• [Aim of the task]
From the records below, take each line where the string "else" shows up and copy it.

Extracted data entries:
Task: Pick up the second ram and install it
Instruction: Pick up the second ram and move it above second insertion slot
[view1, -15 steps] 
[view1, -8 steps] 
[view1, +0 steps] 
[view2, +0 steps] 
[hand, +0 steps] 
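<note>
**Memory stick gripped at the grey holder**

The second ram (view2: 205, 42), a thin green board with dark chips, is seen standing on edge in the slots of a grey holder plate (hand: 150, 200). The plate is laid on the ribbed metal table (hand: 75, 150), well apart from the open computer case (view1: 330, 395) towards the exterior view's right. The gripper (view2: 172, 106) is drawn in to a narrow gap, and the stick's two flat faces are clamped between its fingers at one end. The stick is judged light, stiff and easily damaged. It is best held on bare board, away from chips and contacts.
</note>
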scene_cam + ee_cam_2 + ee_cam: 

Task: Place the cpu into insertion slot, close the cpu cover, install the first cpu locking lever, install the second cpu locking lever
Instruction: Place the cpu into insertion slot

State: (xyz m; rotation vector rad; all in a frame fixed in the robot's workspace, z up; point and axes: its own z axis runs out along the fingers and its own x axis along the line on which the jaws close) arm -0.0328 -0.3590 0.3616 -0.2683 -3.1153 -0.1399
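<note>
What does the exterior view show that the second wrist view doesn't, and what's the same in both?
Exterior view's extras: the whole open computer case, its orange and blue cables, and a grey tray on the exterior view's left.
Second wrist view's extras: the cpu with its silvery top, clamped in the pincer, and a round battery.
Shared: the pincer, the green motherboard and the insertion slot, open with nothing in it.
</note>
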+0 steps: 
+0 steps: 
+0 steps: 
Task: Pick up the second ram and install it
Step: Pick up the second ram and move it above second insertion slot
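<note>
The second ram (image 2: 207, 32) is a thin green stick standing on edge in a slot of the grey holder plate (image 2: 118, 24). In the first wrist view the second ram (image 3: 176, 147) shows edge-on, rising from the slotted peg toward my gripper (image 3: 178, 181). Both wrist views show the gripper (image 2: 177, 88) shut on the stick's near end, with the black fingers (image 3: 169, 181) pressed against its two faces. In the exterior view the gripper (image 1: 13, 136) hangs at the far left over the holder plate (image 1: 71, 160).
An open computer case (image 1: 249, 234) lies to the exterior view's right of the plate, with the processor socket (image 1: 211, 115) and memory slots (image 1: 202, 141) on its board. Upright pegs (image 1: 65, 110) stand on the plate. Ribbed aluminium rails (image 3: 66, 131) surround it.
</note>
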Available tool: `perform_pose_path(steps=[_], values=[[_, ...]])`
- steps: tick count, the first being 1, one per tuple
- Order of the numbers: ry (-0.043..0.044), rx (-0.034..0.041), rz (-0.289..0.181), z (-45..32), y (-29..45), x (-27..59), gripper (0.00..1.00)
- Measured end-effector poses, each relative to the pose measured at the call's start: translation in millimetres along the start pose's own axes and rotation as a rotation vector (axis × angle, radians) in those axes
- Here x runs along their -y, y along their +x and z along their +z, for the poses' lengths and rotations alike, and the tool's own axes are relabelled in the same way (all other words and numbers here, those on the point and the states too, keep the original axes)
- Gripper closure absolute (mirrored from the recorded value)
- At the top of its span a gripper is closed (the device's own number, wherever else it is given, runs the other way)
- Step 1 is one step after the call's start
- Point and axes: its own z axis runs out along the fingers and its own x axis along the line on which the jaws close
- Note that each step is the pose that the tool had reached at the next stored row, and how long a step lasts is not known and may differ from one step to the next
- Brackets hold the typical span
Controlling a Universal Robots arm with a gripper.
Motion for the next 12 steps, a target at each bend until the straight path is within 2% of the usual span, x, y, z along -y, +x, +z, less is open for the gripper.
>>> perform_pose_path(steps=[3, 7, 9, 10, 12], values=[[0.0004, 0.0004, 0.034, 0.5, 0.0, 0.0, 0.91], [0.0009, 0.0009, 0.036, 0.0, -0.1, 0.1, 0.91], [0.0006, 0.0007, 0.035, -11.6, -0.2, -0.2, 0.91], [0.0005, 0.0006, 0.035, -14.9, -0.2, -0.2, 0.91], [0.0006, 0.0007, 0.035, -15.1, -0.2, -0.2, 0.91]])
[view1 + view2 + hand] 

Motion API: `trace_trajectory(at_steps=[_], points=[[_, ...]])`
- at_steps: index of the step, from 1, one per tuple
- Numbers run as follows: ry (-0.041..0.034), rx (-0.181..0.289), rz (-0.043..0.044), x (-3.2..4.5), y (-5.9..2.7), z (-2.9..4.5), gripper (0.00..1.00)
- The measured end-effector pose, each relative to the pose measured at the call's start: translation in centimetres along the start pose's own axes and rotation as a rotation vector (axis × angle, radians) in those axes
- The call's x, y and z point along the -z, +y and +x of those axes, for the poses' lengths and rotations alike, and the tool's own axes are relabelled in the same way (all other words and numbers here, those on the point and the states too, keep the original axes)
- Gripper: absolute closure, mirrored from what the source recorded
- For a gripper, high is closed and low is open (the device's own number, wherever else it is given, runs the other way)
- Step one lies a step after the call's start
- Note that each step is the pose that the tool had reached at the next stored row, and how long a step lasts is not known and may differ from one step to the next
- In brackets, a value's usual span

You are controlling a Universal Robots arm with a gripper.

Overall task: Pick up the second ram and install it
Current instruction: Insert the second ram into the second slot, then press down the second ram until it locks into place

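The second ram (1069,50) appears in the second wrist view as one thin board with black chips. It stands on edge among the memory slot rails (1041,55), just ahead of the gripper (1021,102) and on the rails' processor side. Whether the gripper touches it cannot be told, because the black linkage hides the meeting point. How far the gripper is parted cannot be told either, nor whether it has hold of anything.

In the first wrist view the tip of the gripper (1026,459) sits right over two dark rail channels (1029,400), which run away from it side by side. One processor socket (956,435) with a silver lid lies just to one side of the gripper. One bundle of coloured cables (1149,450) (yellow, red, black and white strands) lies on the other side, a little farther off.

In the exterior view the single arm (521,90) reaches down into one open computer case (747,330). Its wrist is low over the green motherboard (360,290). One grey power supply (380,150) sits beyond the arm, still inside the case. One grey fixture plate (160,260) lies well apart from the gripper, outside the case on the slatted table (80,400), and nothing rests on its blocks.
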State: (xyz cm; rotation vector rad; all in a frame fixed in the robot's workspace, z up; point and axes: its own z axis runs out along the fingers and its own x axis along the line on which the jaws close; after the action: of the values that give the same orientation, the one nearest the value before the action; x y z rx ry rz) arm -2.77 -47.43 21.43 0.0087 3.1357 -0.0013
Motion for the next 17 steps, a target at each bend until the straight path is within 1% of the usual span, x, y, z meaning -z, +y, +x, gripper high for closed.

• [Solution to this problem]
- At the top of its span a gripper is closed (the device's own number, wherever else it is given, runs the other way)
- For a gripper, high is closed and low is open (the device's own number, wherever else it is given, runs the other way)

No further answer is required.